* [Task item] Some of the lines below need repeating. Reproduce exactly those between the lines holding "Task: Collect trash" and "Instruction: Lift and", inclusive.

* [Data excerpt]
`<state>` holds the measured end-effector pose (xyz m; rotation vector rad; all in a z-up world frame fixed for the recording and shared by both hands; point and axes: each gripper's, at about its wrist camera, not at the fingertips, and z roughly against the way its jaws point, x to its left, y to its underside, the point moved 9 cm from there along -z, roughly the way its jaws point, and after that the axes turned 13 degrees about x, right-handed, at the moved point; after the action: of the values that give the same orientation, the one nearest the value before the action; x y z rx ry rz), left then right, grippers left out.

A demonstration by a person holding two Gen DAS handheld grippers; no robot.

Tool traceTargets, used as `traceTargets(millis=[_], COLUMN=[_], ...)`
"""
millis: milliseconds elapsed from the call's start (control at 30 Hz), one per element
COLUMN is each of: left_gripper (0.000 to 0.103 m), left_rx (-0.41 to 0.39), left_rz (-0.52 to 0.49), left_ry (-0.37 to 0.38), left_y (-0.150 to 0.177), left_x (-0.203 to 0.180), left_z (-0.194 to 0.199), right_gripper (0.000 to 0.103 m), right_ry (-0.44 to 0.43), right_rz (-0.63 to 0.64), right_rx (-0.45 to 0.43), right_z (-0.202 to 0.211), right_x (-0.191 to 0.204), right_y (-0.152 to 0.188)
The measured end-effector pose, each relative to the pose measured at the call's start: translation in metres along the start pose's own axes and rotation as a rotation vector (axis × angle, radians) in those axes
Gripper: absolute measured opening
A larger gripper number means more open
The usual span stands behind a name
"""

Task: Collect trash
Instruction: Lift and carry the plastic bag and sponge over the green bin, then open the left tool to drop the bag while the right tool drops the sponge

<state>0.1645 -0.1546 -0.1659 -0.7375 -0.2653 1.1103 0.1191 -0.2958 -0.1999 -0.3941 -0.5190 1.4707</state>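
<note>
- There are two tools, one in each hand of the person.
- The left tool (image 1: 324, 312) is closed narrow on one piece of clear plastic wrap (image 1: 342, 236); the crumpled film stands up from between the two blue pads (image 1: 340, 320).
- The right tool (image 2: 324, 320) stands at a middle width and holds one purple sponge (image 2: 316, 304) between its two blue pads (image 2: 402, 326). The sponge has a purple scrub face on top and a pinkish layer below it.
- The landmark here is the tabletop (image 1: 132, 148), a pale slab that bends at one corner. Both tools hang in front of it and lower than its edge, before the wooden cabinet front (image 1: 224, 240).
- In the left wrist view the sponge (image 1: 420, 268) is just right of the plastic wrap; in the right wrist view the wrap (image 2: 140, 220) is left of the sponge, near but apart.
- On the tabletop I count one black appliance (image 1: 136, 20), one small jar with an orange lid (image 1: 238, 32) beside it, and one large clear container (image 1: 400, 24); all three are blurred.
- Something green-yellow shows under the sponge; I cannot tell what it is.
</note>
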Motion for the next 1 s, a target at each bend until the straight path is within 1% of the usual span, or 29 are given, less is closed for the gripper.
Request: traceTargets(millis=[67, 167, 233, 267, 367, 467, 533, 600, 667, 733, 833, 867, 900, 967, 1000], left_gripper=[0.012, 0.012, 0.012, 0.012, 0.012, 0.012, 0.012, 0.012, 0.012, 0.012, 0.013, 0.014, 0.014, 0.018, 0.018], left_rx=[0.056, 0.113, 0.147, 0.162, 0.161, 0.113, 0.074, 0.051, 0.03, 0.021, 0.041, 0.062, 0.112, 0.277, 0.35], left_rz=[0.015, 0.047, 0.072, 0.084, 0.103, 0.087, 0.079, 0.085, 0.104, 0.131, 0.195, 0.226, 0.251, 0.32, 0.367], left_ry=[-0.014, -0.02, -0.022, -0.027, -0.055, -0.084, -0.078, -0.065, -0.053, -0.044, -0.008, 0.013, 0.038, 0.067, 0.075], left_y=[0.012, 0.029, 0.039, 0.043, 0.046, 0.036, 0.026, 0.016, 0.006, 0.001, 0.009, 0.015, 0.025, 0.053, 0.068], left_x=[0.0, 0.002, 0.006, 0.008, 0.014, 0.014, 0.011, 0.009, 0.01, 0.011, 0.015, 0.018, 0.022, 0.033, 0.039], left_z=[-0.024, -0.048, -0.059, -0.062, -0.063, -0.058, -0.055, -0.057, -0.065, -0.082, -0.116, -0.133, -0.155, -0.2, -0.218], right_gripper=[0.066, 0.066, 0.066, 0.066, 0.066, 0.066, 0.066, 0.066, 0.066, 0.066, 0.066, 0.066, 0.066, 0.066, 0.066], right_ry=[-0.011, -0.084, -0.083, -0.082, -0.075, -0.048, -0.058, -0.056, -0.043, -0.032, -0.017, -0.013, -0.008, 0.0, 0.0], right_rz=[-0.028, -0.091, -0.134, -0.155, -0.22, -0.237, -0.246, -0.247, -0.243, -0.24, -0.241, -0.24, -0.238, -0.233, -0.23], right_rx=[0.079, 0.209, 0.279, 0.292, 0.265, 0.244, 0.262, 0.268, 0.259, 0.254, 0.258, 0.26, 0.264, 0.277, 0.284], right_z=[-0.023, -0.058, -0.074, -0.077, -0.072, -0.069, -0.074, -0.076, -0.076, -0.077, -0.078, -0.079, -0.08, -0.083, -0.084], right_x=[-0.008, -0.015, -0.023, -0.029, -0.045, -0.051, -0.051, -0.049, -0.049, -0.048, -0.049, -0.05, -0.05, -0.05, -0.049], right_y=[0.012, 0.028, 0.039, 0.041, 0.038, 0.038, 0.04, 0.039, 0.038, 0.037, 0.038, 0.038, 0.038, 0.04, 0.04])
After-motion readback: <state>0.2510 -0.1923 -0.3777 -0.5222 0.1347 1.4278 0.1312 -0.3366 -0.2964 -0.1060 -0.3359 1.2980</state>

* [Solved exercise]
Task: Collect trash
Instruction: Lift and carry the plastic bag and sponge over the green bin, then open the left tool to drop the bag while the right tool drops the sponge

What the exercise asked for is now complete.